One day I will go to her
feet uprooted and covered in loam,
without my body
bloated
like it was in the spring
when she shivvered
under my buckeye tree
and threw seeds at passing cars.
She used to think that she could see
her shadow from that bridge
when I walked with her at 1am,
cast onto the
naked treetops
and the
splitsecond reflection
of her flashlight
against the cover of clouds
as she stood in her alcove,
inhaled the smell of boxwood and remembered
the taste of hot copper in her mouth,
the long-legged spiders
that tread weightless
up her fingers
when she found them
on her grandmother's
sunbleached kitchen windowsill.














Comments
Good work.
DeadCow
The ending line of the poem seems a bit complex to me, I'd like to reformat it somehow. "sunbleached windowsill in the kitchen" obviously doesn't work here, but could the word "kitchen" be ditched, even if it detracts from the precision of the image? The poem seems very heavy with pronouns, such as the part "She used to think that she could see / her shadow from that bridge", but it doesn't seem too bad. Perhaps it just enhances the atmosphere.

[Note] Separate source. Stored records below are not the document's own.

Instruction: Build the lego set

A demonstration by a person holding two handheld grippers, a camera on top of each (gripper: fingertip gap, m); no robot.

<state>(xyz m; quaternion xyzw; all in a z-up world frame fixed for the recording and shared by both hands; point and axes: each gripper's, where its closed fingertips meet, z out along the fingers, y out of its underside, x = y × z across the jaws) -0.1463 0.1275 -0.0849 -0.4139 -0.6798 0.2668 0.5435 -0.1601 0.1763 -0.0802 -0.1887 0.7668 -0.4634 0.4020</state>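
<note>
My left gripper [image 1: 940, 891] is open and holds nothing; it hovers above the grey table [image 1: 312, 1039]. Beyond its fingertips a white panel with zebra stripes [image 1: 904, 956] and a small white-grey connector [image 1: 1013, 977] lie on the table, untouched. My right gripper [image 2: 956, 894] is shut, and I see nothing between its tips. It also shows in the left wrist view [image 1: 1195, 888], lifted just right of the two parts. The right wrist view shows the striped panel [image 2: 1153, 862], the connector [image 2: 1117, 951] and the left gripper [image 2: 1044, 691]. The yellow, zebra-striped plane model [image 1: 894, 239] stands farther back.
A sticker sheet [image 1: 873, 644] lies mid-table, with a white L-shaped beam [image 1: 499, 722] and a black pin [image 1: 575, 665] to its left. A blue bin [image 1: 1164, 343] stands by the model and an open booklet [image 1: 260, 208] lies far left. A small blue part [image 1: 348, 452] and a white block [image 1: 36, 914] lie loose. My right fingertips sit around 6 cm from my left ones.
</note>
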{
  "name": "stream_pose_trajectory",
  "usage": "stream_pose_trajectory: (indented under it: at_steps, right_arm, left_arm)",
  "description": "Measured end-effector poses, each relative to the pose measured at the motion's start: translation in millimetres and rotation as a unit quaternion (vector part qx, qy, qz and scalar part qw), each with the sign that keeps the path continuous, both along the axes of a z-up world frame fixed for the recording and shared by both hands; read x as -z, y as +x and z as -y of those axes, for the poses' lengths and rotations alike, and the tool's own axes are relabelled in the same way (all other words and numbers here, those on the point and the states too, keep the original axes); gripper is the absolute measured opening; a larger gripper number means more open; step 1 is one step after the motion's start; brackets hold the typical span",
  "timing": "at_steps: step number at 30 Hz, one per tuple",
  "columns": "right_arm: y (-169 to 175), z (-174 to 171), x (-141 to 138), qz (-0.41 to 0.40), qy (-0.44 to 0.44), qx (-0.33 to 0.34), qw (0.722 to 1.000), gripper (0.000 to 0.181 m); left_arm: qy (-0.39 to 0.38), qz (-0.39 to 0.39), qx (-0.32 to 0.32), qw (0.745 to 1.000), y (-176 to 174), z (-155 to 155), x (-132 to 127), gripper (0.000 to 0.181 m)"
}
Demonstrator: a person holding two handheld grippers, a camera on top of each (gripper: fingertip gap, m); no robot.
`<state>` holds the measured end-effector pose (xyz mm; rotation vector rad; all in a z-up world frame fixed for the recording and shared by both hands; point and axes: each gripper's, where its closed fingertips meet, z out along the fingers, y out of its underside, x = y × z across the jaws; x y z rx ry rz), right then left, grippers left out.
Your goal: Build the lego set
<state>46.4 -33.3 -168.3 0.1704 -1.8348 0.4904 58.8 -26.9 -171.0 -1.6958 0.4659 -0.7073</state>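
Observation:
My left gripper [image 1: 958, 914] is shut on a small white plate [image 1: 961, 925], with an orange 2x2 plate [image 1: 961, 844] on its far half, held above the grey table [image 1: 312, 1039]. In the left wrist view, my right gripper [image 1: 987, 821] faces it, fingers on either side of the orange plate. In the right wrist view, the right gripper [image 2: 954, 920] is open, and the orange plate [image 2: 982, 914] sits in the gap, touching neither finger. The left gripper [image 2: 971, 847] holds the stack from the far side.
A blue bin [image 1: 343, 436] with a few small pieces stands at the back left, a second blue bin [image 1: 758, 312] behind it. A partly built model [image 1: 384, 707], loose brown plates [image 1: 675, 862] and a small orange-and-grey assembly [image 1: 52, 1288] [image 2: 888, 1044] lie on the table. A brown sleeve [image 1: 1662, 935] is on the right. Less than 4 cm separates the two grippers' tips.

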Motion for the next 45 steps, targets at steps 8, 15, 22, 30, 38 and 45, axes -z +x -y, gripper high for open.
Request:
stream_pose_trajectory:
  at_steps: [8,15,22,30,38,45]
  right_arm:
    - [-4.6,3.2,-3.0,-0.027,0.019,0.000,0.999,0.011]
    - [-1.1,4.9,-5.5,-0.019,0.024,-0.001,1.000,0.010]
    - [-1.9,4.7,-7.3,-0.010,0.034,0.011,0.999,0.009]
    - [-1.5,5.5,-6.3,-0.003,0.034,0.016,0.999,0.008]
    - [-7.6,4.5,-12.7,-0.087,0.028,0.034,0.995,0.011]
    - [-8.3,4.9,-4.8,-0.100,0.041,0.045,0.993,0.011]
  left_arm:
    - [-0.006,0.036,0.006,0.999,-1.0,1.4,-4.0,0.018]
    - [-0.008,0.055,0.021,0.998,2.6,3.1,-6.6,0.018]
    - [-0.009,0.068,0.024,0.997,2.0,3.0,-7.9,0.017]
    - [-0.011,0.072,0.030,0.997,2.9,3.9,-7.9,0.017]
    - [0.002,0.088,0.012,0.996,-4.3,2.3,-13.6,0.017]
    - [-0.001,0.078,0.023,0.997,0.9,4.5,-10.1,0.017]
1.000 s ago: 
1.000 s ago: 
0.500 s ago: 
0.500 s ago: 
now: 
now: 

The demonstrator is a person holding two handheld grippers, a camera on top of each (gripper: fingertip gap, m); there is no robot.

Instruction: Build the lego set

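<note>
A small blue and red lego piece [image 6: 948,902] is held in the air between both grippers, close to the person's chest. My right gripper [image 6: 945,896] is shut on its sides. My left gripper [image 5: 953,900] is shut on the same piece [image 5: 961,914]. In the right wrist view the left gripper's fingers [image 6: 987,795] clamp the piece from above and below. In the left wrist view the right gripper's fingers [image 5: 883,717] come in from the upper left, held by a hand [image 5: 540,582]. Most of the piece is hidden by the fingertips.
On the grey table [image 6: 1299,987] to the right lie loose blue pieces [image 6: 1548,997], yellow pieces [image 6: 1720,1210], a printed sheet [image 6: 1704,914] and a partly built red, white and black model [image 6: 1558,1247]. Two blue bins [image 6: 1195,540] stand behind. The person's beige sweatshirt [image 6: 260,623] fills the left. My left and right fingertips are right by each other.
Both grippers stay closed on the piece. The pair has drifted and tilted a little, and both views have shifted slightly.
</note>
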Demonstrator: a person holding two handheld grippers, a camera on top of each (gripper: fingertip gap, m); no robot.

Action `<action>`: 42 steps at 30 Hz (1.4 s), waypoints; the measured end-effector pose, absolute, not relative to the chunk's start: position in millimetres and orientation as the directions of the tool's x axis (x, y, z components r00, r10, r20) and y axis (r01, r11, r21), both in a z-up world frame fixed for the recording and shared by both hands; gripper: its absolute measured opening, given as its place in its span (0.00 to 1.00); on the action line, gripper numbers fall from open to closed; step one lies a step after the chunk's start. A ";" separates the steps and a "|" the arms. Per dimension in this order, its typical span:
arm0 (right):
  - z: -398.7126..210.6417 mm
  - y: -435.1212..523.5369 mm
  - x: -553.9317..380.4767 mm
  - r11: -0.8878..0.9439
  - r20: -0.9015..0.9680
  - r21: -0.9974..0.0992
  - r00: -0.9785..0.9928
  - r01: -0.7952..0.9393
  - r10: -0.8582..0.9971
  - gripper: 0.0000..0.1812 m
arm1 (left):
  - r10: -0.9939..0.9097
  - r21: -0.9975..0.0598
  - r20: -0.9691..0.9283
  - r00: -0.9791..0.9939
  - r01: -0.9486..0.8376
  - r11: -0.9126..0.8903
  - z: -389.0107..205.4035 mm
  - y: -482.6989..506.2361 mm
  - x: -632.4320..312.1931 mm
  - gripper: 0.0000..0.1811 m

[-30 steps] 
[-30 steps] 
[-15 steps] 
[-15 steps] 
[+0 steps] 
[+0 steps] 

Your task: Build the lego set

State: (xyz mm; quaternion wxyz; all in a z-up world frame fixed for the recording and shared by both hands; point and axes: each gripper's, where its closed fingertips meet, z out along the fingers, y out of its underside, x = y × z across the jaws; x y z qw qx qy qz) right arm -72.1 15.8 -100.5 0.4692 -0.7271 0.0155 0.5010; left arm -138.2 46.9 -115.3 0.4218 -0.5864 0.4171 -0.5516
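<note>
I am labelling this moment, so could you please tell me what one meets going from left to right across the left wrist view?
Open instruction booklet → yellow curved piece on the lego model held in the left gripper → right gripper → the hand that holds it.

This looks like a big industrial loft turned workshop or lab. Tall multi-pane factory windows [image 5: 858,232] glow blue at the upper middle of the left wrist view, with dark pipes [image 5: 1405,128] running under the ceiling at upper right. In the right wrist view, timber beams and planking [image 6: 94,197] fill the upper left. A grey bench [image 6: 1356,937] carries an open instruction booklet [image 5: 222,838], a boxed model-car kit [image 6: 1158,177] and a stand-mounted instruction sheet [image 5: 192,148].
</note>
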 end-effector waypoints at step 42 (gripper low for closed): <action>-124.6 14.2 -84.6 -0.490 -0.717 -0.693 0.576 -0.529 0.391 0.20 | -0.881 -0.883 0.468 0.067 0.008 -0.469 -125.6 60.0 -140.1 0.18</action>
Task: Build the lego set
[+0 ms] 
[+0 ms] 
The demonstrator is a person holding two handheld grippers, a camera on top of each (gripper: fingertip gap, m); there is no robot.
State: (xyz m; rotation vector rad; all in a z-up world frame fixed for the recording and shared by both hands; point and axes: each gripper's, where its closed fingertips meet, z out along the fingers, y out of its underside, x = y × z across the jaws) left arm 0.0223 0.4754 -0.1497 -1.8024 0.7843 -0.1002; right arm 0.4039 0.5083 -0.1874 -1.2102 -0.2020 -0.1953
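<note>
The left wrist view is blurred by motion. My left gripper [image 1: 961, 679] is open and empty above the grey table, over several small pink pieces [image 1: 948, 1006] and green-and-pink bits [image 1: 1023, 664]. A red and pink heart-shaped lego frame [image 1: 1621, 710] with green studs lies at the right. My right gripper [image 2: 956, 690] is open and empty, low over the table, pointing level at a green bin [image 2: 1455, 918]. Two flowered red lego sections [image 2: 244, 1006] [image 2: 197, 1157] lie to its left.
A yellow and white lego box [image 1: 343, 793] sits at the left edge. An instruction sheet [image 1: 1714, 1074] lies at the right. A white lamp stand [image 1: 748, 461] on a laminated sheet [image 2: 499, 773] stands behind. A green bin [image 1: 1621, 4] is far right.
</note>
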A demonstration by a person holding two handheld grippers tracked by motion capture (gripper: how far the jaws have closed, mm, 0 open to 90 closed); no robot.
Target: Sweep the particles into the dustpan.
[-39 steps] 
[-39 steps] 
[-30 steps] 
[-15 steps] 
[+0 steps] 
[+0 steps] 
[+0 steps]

Thankyou so much for the idea for a specific instead of just "spring". I don't like not using specifics, and if anyone else had written that line, I probably would have said the exact same thing that you did
As for the ending, you caught me: There is supposed to be more there, and I just haven't found it yet. I considered leaving that part out, with the spiders and the grandmother, but it was my favorite part when I re-read it, and yes, there ought to be a good two or three lines after this, at least.
If you could possibly believe it, I had more pronouns in there before. I took at least two out. I will take a look at that part, though, and think about how I could re-arrange it.
Thankyou!
--
Art is dead. Long live Dada. - Tristan Tzara
--
Art is dead. Long live Dada. - Tristan Tzara
Like the title, too.
--
Anticipate. Participate. Don't jump the gun.